• Tom Ruys Cedric Ryngaert
    Secondary Sanctions: A Weapon out of Control? The International Legality of, and European Responses to, US Secondary Sanctions

    (2020) British Yearbook of International Law, 116 p.

    The US is increasingly weaponizing economic sanctions to push through its
    foreign policy agenda. Making use of the centrality of the US in the global
    economy, it has imposed ‘secondary sanctions’ on foreign firms, which are
    forced to choose between trading with US sanctions targets or forfeiting access to the lucrative US market. In addition, the US has penalized foreign
    firms for breaching US sanctions legislation.
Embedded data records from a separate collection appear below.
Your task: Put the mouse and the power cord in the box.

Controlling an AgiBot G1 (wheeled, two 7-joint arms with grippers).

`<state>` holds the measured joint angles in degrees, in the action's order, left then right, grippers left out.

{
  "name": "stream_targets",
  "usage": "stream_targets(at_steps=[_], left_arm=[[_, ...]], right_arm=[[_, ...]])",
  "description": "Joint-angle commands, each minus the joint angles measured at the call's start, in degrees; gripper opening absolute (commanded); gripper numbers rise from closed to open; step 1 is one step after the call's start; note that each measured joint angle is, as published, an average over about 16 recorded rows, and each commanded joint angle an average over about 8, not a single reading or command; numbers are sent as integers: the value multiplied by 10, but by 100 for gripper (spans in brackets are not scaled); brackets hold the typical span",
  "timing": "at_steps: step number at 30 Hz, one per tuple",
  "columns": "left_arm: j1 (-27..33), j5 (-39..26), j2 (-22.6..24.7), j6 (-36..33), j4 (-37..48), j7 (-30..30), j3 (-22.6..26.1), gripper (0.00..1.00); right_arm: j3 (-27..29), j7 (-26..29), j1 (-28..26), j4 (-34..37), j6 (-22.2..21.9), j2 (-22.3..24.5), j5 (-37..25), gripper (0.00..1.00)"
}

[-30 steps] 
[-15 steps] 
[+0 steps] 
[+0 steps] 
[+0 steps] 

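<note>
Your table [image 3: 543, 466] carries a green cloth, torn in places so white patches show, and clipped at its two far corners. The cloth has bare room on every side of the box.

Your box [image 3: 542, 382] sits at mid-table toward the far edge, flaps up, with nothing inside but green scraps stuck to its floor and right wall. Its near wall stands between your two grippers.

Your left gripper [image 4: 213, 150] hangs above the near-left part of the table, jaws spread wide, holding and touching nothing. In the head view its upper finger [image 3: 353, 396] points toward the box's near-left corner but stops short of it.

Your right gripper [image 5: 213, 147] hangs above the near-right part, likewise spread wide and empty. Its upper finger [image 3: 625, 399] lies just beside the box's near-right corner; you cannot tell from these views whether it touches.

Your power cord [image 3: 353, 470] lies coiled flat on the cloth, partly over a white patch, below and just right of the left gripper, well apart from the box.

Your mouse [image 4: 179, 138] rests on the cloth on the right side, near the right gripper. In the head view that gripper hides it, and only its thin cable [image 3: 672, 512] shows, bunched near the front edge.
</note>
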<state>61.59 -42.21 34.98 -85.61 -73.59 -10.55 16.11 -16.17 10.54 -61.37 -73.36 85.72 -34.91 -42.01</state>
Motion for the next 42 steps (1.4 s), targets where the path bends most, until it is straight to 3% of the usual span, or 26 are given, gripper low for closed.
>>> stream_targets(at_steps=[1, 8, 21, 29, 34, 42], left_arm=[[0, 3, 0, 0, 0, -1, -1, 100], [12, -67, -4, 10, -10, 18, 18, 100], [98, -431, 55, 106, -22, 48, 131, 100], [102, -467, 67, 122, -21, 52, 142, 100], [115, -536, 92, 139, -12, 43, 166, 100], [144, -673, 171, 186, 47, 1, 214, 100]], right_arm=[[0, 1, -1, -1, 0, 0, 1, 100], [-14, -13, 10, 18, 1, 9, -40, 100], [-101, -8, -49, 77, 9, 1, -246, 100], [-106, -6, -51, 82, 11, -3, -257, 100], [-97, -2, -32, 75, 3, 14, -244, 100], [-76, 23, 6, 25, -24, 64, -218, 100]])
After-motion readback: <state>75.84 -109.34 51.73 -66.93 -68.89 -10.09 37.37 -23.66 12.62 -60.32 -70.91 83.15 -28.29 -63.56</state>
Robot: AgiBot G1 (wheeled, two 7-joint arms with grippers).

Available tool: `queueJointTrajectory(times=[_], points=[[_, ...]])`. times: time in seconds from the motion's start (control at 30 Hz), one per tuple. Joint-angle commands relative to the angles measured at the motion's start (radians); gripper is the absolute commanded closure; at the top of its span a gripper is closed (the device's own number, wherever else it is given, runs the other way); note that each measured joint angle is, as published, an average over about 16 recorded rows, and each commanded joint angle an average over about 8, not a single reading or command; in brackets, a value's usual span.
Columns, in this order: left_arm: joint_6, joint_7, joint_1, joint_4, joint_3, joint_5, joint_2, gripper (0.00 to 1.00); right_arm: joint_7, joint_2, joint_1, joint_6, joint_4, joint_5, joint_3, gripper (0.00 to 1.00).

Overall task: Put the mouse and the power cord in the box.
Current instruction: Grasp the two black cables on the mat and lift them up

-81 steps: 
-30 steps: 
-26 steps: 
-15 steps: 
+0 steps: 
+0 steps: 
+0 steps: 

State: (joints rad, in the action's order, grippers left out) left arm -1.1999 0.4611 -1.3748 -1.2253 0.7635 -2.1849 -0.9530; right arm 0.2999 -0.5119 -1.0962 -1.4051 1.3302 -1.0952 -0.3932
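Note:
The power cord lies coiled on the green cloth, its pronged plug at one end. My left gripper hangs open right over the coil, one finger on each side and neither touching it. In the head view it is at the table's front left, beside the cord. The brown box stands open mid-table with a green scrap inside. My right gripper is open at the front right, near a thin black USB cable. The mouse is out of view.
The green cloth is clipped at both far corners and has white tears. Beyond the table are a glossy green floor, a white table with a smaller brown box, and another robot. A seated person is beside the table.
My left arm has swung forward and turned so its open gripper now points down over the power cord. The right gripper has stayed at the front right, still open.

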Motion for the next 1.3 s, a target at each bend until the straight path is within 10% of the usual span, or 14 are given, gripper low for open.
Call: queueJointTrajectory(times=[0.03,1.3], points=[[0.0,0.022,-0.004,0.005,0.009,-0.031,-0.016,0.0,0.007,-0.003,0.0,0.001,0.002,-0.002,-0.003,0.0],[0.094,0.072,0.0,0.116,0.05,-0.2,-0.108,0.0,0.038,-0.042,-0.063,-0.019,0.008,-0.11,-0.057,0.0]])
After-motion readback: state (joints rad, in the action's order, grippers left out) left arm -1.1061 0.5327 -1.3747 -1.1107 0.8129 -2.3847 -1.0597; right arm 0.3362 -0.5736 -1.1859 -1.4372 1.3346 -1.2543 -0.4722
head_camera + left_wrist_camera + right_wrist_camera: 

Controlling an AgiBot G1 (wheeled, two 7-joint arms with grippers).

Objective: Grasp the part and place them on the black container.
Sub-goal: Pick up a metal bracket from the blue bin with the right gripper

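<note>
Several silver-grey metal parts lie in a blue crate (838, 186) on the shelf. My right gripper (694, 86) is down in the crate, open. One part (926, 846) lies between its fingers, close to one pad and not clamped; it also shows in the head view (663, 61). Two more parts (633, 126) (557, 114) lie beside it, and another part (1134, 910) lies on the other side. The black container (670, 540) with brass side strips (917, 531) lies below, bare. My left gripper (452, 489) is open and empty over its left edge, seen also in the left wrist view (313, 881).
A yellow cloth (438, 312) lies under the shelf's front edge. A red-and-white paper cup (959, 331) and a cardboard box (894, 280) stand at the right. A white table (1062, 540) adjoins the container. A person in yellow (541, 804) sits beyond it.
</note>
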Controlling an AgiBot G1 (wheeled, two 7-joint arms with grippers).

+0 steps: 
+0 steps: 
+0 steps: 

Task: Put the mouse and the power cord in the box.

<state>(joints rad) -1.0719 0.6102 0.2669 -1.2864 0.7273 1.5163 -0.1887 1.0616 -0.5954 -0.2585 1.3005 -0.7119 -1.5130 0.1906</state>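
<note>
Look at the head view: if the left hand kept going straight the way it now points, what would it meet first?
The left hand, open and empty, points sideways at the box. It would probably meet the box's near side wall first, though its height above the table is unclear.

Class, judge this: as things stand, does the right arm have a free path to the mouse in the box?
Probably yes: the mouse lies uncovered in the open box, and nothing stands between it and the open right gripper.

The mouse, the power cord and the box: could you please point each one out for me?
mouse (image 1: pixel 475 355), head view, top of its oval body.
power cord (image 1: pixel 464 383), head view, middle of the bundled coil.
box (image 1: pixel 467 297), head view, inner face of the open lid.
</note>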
In this contribution, it is argued
    that the international lawfulness of at least some secondary sanctions is
    doubtful in light of the customary international law of jurisdiction, as well as
    conventional international law (eg, WTO law). The lawfulness of these sanctions could be contested before various domestic and international judicial
    mechanisms, although each mechanism comes with its own limitations. To
    counter the adverse effects of secondary sanctions, third states and the EU
    can also make use of, and have already made use of, various non-judicial
    mechanisms, such as blocking statutes, special purpose vehicles to circumvent
    the reach of sanctions, or even countermeasures. The effectiveness of such
    mechanisms is, however, uncertain.